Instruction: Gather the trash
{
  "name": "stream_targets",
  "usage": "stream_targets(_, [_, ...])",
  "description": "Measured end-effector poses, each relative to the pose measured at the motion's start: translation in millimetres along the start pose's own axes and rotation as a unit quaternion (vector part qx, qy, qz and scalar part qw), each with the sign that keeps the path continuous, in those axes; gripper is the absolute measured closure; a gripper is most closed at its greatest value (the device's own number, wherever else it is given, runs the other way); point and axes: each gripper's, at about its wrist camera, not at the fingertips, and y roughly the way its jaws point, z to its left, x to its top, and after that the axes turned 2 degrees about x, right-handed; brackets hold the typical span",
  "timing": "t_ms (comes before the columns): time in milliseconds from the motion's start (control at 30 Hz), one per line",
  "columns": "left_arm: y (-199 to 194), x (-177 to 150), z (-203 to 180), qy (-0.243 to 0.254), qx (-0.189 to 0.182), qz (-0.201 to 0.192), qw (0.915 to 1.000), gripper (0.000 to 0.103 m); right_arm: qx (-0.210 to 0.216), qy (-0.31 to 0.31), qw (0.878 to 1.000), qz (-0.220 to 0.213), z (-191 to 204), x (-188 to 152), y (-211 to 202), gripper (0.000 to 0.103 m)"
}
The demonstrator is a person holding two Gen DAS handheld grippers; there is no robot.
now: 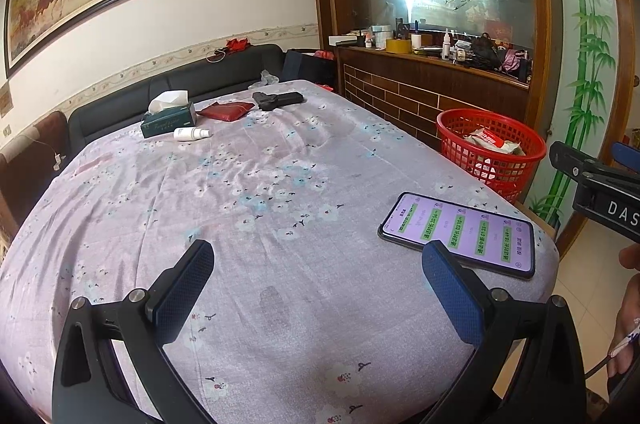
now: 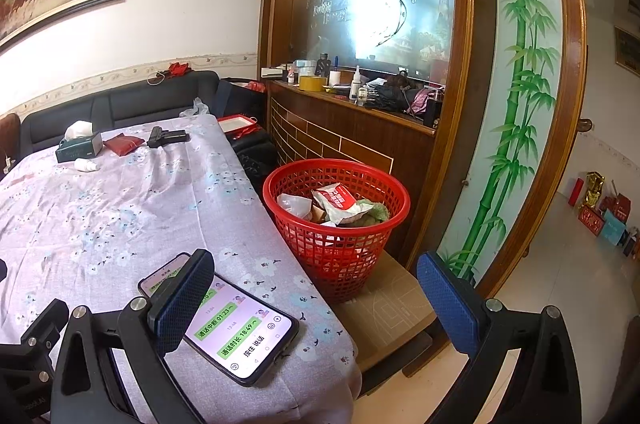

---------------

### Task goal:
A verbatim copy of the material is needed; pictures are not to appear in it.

### Exercise solution:
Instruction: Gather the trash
{
  "name": "stream_targets",
  "usage": "stream_targets(_, [_, ...])",
  "description": "Measured end-effector poses, each relative to the pose measured at the motion's start: translation in millimetres along the start pose's own axes and rotation as a unit quaternion (vector part qx, qy, qz and scalar part qw), each with the sign that keeps the path continuous, in those axes; gripper is the absolute measured closure; a gripper is most closed at its greatest value (the device's own number, wherever else it is given, runs the other way); point and axes: each gripper's, at about its wrist camera, not at the fingertips, and y roughly the way its jaws point, z to its left, x to its top, and after that the axes turned 2 degrees about x, right-handed; brackets hold the typical span",
  "timing": "t_ms (comes before the columns): time in milliseconds from the motion's start (control at 30 Hz), one per line",
  "columns": "left_arm: y (-199 to 194), x (-177 to 150), z (-203 to 180), qy (-0.243 to 0.254), qx (-0.189 to 0.182), qz (-0.201 to 0.192), qw (0.915 to 1.000), gripper (0.000 to 0.103 m); right_arm: qx (-0.210 to 0.216), qy (-0.31 to 0.31), qw (0.878 to 1.000), qz (-0.220 to 0.213), z (-191 to 204), x (-188 to 152), y (-211 to 202), gripper (0.000 to 0.103 m)"
}
The demonstrator is a person holding two Gen DAS handheld grippers; there is no robot.
now: 
now: 

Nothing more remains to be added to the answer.